Of the rest, 27 percent said they'd back McCain, and 15 percent said they wouldn't vote. Whites who discounted race as an issue were 17 points more apt to favor Obama against the Republican.
Fifty-eight percent saw Clinton as honest and trustworthy; in a hold-their-nose result, 23 percent of those who didn't see her as honest voted for her anyway.
More overall -- 67 percent -- saw Obama as honest. And despite the sniping that flew during the campaign, Obama and Clinton were rated equally on being "in touch with people like you" -- two-thirds for both.
Fifty-five percent in Pennsylvania rated the economy as the top issue in the election, similar to what it's been in all Democratic primaries to date.
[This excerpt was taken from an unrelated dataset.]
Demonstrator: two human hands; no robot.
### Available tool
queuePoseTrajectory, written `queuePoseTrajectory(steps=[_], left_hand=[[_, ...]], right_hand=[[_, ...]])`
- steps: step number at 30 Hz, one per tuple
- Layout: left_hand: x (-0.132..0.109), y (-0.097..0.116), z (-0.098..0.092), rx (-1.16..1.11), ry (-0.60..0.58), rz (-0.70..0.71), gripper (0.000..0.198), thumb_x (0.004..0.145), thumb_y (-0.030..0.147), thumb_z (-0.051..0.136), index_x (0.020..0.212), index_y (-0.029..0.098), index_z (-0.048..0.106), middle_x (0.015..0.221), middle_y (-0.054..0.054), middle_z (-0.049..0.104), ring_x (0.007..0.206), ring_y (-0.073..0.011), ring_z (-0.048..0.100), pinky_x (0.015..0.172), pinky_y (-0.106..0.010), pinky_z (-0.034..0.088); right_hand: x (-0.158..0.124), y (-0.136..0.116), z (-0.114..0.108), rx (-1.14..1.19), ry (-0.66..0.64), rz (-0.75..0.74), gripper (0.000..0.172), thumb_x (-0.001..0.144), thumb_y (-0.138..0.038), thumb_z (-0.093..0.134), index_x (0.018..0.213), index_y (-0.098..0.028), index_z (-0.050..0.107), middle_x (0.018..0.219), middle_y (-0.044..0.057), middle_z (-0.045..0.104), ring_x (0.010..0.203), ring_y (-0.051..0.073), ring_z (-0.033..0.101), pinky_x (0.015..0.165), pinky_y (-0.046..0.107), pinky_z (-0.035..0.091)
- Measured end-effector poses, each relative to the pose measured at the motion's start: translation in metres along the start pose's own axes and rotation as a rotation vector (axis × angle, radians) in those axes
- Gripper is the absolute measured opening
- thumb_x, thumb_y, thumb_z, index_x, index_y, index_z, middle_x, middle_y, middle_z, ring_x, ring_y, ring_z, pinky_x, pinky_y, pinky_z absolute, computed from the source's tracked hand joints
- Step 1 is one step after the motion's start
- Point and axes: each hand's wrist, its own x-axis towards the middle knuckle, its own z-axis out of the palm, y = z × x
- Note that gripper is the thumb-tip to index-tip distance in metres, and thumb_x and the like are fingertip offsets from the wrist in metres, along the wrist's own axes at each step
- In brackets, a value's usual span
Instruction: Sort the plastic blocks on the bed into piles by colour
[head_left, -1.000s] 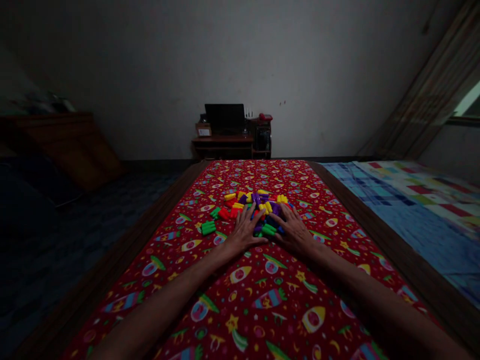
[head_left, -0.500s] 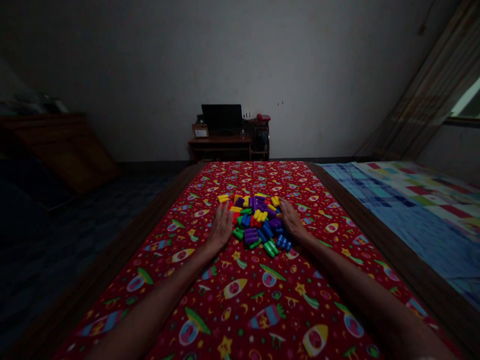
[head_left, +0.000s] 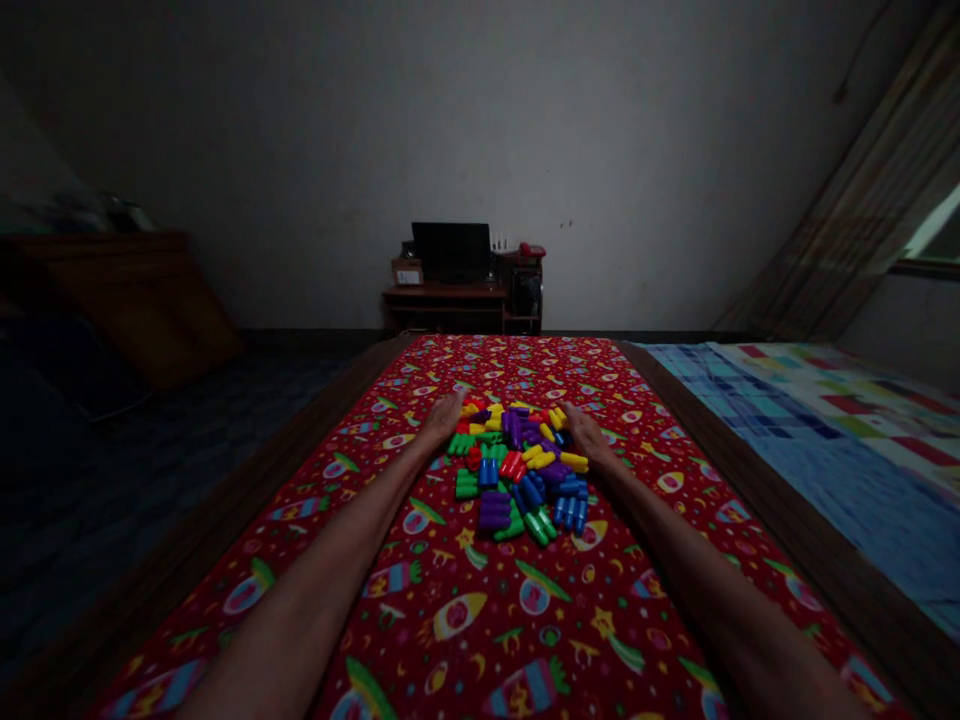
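Note:
A pile of plastic toy pieces in red, yellow, green, blue and purple lies on the red patterned cloth (head_left: pixel 465 615). Most look like short tubes joined side by side, such as the purple piece (head_left: pixel 494 511) and the blue piece (head_left: pixel 571 514) at the near edge. At the pile's far left is my left hand (head_left: pixel 445 414), fingers stretched forward along its side. My right hand (head_left: pixel 585 436) lies on the opposite side, open, its fingers close to a yellow piece (head_left: pixel 557 418). Neither hand encloses a piece; exact contact is hard to see.
Beyond the cloth, a desk (head_left: pixel 442 297) with a dark monitor (head_left: pixel 451 251) stands against the wall. To the right lies a bed-like surface with a blue checked sheet (head_left: pixel 780 430). A wooden cabinet (head_left: pixel 142 310) is at the left.
My left hand has slid forward along the pile's left side. The pieces are more spread out toward me. My right hand stays beside the pile, and the view has shifted slightly.

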Motion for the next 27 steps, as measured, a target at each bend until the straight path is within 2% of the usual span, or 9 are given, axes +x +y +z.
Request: queuePoseTrajectory(steps=[4, 7, 10, 14, 17, 19, 22, 24, 27], left_hand=[[0.006, 0.024, 0.03, -0.031, -0.152, 0.117, 0.047, 0.093, 0.036, 0.029, 0.11, 0.017, 0.068, 0.123, -0.01, 0.065, 0.124, -0.023, 0.054, 0.107, -0.039, 0.04], [-0.002, 0.041, 0.037, -0.056, -0.243, 0.197, 0.043, 0.091, 0.038, 0.034, 0.108, 0.02, 0.07, 0.128, -0.008, 0.063, 0.124, -0.0213, 0.054, 0.108, -0.035, 0.04], [-0.018, 0.05, 0.03, -0.086, -0.311, 0.258, 0.049, 0.093, 0.043, 0.031, 0.116, 0.019, 0.066, 0.129, -0.009, 0.062, 0.123, -0.0213, 0.055, 0.109, -0.036, 0.039], [-0.043, 0.063, 0.01, -0.091, -0.365, 0.37, 0.058, 0.096, 0.049, 0.022, 0.128, 0.019, 0.059, 0.136, -0.008, 0.058, 0.129, -0.0233, 0.05, 0.111, -0.041, 0.036], [-0.069, 0.089, -0.004, 0.073, -0.315, 0.475, 0.052, 0.098, 0.044, 0.024, 0.134, 0.022, 0.053, 0.144, -0.006, 0.05, 0.136, -0.024, 0.04, 0.115, -0.048, 0.027], [-0.093, 0.114, -0.005, 0.219, -0.289, 0.592, 0.046, 0.098, 0.04, 0.029, 0.136, 0.024, 0.05, 0.147, -0.005, 0.047, 0.141, -0.0258, 0.032, 0.116, -0.055, 0.019], [-0.133, 0.152, 0.011, 0.325, -0.364, 0.884, 0.044, 0.096, 0.04, 0.04, 0.137, 0.028, 0.048, 0.147, -0.002, 0.047, 0.141, -0.0237, 0.03, 0.117, -0.051, 0.019], [-0.153, 0.167, 0.029, 0.374, -0.399, 1.036, 0.041, 0.095, 0.042, 0.045, 0.132, 0.028, 0.053, 0.144, -0.001, 0.05, 0.139, -0.0232, 0.034, 0.117, -0.048, 0.02], [-0.157, 0.169, 0.05, 0.478, -0.348, 1.067, 0.033, 0.095, 0.035, 0.046, 0.122, 0.022, 0.06, 0.135, -0.004, 0.057, 0.134, -0.0242, 0.041, 0.118, -0.048, 0.019]], right_hand=[[0.006, -0.006, 0.009, 0.062, -0.051, -0.033, 0.075, 0.086, -0.073, 0.022, 0.119, -0.02, 0.064, 0.127, 0.011, 0.062, 0.125, 0.025, 0.051, 0.107, 0.043, 0.037], [0.004, -0.008, 0.003, 0.083, -0.095, -0.054, 0.07, 0.088, -0.069, 0.025, 0.118, -0.021, 0.065, 0.128, 0.01, 0.062, 0.126, 0.025, 0.05, 0.109, 0.044, 0.034], [-0.004, -0.009, -0.007, 0.092, -0.178, -0.074, 0.066, 0.085, -0.068, 0.035, 0.121, -0.02, 0.064, 0.126, 0.008, 0.064, 0.122, 0.026, 0.054, 0.107, 0.044, 0.037], [-0.018, -0.01, -0.018, 0.115, -0.292, -0.085, 0.064, 0.082, -0.06, 0.05, 0.128, -0.018, 0.06, 0.126, 0.01, 0.064, 0.114, 0.027, 0.059, 0.096, 0.042, 0.047], [-0.028, -0.007, -0.025, 0.084, -0.21, -0.097, 0.057, 0.084, -0.051, 0.051, 0.129, -0.016, 0.059, 0.121, 0.01, 0.066, 0.107, 0.026, 0.061, 0.09, 0.039, 0.05], [-0.033, -0.004, -0.028, 0.003, -0.131, -0.093, 0.052, 0.083, -0.042, 0.053, 0.128, -0.015, 0.06, 0.114, 0.01, 0.068, 0.1, 0.024, 0.062, 0.087, 0.038, 0.05], [-0.039, -0.003, -0.031, -0.144, -0.086, -0.096, 0.052, 0.078, -0.03, 0.059, 0.127, -0.015, 0.06, 0.104, 0.009, 0.07, 0.09, 0.022, 0.063, 0.081, 0.035, 0.05], [-0.042, -0.005, -0.033, -0.194, -0.104, -0.112, 0.053, 0.075, -0.025, 0.06, 0.126, -0.014, 0.061, 0.096, 0.008, 0.071, 0.083, 0.021, 0.062, 0.076, 0.032, 0.05], [-0.047, -0.011, -0.037, -0.179, -0.096, -0.1, 0.051, 0.075, -0.027, 0.057, 0.123, -0.012, 0.062, 0.085, 0.006, 0.069, 0.074, 0.018, 0.06, 0.068, 0.028, 0.049]])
Nearly nine in 10 said the nation's economy is in a recession; 41 percent said it's a "serious" recession.
On attributes, as elsewhere, the top quality cited by far was the candidate who "can bring about needed change"; that again worked for Obama, with "change" voters favoring him by a vast 69-31 percent.
Clinton came back among voters focused on experience -- winning 94 percent of their votes -- as well as the relatively few who cared most about electability.
Clinton won small town and rural voters, 63-37 percent; weekly churchgoers, 59-41 percent; and gun owners, 63-37 percent -- all groups of interest given the controversy over Obama's comment about small-town voters clinging to guns and religion.
In Ohio, whose primary preceded those comments, Obama did better among weekly churchgoers (losing them by 4 points) -- but worse among small-town and rural voters, who favored Clinton by 70-26 percent. Gun ownership wasn't asked there.
Among other differences with Ohio, Obama did better in Pennsylvania with seniors -- he lost them by 63-37 percent, better than the 72-26 percent tally in Ohio. But there were more of them in Pennsylvania, mitigating the change.
Results reported in this analysis have been updated with a final weighting of exit poll data.